Он действительно любил эту девушку!
– Элизабет, – отвлек я её от прихорашивания.
– Да? – откликнулась она, опуская зеркальце.
– Думаю, я знаю, почему Камчак отдал тебя мне, помимо, конечно, того факта, что считал, будто я смогу использовать хорошенькую женщину для ведения хозяйства.
Она рассмеялась.
– Я рада, что он так поступил, – призналась она.
– Вот как? – выразил я свое удивление.
Она улыбнулась и снова погляделась в зеркальце.
– Конечно. Кого ещё он мог найти достаточно глупого, чтобы меня освободить?
Какое-то время я не мог вымолвить ни слова.
– Так почему он так сделал, как ты думаешь? – поинтересовалась она.
– На Горе считается, что только женщина, познавшая всю глубину рабства, может быть по-настоящему свободной.
– Я не уверена, что до конца понимаю это.
– Здесь, очевидно, дело не в том, действительно ли женщина свободна или является рабыней, не в самих надетых на неё цепях, ошейниках или клейме.
– А в чем же?
– Вероятно, считается, что только женщина, в высшей степени подчиняемая чужой воле, способная себя подчинить, полностью отдаться, раствориться в мужских объятиях, может быть настоящей, истинной женщиной, и, являясь таковой, она, следовательно, является свободной.
Элизабет рассмеялась.
– Эта точка зрения не для меня; я, в конце концов, американка – свободная женщина! – заявила она.
– Я говорю не об ошейнике и цепях.
– Нет, все это только глупая теория.
– Может, и так.
– Я нисколько не уважаю женщин, способных полностью отдаться мужчине, – встряхнула она головой.
– Это меня не удивляет, – признался я.
– Женщина – такая же личность, как мужчина, ничуть не меньше.
– Мне кажется, мы говорим о разных вещах.
– Возможно.
– В нашем с тобой мире слишком много говорят о личностях и очень мало – непосредственно о мужчинах и женщинах как таковых. Из-за этого люди привыкают видеть в человеке прежде всего личность, мужчины уделяют меньше внимания своей мужественности, а женщины привыкают к мысли о недостойности вести себя по-женски.
– Чепуха! Все это чепуха!
– Я говорю не о словах, используемых на Земле для обозначения этих вещей и понятий, а о том скрытом за словами смысле, который лежит в основе наших действий.
Она наморщила свой хорошенький лобик. Я продолжил.
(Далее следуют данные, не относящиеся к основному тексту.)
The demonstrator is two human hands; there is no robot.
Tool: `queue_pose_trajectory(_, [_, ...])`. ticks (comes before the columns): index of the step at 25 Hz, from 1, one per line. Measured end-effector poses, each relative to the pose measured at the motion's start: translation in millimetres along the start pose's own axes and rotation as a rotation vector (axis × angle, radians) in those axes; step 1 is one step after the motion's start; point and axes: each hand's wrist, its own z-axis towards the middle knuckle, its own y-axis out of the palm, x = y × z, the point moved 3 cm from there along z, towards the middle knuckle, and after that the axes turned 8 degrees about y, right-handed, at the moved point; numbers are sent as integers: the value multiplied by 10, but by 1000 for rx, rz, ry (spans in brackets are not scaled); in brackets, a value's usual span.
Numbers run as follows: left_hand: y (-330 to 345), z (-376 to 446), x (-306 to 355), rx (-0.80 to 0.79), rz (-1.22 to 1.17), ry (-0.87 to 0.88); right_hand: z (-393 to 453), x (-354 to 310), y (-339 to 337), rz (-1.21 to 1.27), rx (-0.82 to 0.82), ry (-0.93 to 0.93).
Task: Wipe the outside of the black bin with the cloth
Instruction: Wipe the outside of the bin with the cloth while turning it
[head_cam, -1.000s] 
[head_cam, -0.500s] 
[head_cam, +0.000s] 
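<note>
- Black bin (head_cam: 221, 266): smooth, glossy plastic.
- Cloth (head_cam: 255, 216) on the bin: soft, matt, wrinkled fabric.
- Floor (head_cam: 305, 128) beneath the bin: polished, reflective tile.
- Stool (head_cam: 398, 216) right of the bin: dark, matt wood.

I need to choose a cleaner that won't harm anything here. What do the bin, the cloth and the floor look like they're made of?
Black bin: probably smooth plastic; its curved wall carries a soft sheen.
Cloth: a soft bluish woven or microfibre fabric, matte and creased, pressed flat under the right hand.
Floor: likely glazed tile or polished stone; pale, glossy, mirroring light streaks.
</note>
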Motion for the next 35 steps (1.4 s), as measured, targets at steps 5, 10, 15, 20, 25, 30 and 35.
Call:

– Что если бы нами в гораздо большей степени руководили законы природы, естественный голос крови, а не общественная мораль и надуманные условности? Представь себе мир, где искренние отношения между мужчиной и женщиной, их естественное влечение друг к другу внезапно были подменены требованиями какой угодно морали, лежащей в основе процветания общества как такового, действующей именно на благо общества, а не конкретного человека, общества, склонного воспринимать индивидуума как частичку самого себя, как функционирующую частичку, в которой половое различие отступает на второй план по отношению к профессиональному мастерству?